_PROBLEM DESCRIPTION_
Could you print exactly the lines of the listing below, starting at the line that has "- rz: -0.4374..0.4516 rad" and ending at the line that has "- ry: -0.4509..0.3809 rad", and only those lines?

**** INPUT DATA ****

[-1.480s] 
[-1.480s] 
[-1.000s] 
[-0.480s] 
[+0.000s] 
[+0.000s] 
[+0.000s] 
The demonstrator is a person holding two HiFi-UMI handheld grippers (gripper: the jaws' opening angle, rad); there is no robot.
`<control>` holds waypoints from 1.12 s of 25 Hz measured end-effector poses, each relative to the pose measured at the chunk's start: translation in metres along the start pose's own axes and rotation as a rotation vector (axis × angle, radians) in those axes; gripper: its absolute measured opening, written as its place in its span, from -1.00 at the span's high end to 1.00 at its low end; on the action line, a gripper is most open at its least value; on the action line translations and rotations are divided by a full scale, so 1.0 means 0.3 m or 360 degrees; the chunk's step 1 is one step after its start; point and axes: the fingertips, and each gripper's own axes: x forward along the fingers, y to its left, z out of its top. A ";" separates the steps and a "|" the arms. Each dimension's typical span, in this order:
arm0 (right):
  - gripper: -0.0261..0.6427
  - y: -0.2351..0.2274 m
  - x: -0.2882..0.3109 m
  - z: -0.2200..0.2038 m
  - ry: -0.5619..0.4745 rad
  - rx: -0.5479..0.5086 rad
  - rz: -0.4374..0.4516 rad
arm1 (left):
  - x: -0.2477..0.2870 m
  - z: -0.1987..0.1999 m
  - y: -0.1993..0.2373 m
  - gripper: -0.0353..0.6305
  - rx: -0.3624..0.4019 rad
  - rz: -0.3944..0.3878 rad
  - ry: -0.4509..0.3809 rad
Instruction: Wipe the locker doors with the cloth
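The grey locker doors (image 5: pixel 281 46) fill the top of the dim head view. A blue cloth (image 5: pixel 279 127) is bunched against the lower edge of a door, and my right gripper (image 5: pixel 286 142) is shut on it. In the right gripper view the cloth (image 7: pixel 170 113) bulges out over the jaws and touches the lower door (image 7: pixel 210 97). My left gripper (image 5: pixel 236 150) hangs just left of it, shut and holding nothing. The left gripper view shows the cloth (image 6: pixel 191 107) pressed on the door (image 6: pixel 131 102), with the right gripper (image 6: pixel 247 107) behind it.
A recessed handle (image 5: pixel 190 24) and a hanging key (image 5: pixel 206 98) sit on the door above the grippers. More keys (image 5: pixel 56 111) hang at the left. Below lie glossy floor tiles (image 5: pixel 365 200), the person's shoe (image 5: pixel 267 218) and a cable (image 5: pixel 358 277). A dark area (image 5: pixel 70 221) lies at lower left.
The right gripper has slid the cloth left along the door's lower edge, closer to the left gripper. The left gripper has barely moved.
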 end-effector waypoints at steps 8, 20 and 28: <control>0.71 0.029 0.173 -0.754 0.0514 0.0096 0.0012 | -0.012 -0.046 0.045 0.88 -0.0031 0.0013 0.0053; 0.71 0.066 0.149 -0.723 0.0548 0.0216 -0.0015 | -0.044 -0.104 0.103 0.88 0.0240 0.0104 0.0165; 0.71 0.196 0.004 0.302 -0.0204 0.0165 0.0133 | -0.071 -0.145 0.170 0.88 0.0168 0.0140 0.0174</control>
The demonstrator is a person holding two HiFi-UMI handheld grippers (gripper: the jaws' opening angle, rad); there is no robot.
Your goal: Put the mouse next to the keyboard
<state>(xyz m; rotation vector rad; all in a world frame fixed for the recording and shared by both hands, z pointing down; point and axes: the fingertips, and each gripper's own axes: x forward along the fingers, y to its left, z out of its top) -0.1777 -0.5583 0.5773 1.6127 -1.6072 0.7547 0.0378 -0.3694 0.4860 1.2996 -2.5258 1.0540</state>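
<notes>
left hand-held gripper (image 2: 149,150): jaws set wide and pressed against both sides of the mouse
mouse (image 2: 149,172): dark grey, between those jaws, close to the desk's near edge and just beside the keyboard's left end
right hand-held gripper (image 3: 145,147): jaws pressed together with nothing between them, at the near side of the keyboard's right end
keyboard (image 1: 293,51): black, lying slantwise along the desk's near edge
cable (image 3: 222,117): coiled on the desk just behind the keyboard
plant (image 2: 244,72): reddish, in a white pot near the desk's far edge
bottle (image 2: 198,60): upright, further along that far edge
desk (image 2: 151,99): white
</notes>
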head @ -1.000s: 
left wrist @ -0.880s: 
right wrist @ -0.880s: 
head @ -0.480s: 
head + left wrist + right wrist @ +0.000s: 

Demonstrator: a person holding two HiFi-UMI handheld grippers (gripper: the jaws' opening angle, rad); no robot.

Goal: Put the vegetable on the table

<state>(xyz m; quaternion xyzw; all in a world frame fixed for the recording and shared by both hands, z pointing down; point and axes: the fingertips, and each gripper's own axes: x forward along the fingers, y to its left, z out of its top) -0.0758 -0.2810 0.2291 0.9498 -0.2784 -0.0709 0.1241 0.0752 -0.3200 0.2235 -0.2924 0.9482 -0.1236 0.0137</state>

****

_THE ANSWER_
  - rz: -0.4374..0.4516 rad
arm1 (left):
  - x: -0.2477..0.2870 m
  - z: -0.1987..0.1999 m
  - y: -0.1993..0.2373 m
  - gripper: -0.0353..0.6305
  - rx: -0.3624..0.4019 rad
  - rz: -0.3944..0.3878 rad
  - ry: -0.4509..0.3809 rad

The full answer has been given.